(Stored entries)
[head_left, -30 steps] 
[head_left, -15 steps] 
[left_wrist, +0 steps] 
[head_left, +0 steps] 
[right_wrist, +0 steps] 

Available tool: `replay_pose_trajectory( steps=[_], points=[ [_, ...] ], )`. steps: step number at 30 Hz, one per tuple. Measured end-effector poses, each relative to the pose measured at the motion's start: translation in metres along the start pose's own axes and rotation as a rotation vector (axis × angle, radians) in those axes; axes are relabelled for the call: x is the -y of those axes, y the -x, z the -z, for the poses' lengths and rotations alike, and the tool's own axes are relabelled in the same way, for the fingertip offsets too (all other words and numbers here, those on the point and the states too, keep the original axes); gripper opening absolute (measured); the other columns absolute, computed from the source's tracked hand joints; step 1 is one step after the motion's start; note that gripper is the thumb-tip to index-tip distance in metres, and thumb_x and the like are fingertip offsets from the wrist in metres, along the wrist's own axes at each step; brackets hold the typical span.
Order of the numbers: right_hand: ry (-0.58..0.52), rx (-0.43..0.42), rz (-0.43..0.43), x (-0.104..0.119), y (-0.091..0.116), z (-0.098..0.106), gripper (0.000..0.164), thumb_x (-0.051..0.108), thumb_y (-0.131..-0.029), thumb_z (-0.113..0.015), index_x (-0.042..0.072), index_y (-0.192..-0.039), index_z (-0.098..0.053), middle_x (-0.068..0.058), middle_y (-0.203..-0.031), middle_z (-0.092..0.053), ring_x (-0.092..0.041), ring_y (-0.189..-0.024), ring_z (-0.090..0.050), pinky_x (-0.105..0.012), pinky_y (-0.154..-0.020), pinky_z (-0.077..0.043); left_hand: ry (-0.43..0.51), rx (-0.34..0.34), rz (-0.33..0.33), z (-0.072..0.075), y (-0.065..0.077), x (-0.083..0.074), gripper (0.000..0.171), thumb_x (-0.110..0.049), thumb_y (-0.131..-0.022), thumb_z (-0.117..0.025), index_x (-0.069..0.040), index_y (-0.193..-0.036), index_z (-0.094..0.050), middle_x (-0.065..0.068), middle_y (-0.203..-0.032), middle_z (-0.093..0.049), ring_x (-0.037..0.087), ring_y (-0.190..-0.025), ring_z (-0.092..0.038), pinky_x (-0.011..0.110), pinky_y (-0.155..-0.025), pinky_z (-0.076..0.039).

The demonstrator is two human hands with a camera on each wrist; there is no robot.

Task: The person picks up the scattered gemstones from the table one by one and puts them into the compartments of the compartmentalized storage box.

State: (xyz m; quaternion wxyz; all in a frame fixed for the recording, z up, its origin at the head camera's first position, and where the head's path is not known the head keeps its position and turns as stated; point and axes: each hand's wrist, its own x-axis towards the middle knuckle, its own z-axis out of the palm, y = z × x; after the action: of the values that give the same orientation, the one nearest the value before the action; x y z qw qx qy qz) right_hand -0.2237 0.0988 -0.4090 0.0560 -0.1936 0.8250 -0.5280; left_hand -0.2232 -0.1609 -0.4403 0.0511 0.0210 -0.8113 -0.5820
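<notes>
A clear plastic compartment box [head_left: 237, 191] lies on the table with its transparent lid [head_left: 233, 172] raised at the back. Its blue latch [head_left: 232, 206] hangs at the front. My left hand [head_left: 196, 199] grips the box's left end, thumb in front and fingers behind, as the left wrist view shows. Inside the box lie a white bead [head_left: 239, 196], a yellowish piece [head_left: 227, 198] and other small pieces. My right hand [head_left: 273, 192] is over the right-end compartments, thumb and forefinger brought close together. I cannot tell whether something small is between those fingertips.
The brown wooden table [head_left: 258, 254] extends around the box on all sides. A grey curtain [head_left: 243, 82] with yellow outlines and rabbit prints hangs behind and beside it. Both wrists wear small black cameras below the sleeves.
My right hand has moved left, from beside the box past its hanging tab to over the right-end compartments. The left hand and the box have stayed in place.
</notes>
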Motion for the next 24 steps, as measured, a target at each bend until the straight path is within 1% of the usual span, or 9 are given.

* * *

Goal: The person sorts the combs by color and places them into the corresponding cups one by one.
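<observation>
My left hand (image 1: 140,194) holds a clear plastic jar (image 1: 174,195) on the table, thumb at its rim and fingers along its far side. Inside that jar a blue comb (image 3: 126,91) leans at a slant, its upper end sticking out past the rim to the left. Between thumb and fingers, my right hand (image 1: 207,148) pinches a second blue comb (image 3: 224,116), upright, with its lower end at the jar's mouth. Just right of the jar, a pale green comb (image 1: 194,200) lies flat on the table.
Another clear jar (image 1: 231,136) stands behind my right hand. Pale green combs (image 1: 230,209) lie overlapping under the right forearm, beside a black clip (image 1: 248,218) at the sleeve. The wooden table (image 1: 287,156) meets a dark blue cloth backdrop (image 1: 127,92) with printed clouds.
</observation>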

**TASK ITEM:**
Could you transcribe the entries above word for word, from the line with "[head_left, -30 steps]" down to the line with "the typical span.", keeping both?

**RESPONSE AREA:**
[head_left, -30 steps] 
[head_left, -15 steps] 
[left_wrist, +0 steps] 
[head_left, +0 steps] 
[right_wrist, +0 steps] 

Available tool: `replay_pose_trajectory( steps=[_], points=[ [_, ...] ], )`. steps: step number at 30 Hz, one per tuple. Measured end-effector poses, each relative to the pose measured at the motion's start: translation in metres along the start pose's own axes and rotation as a rotation vector (axis × angle, radians) in those axes; axes are relabelled for the call: x is the -y of those axes, y the -x, z the -z, for the poses' lengths and rotations alike, and the tool's own axes are relabelled in the same way, for the fingertip offsets too (all other words and numbers here, those on the point and the states too, keep the original axes); gripper opening absolute (measured); the other columns absolute, computed from the source's tracked hand joints; step 1 is one step after the motion's start; note that gripper is the thumb-tip to index-tip distance in metres, and thumb_x and the like are fingertip offsets from the wrist in metres, along the wrist's own axes at each step; brackets hold the typical span.

This output is complete as it stands.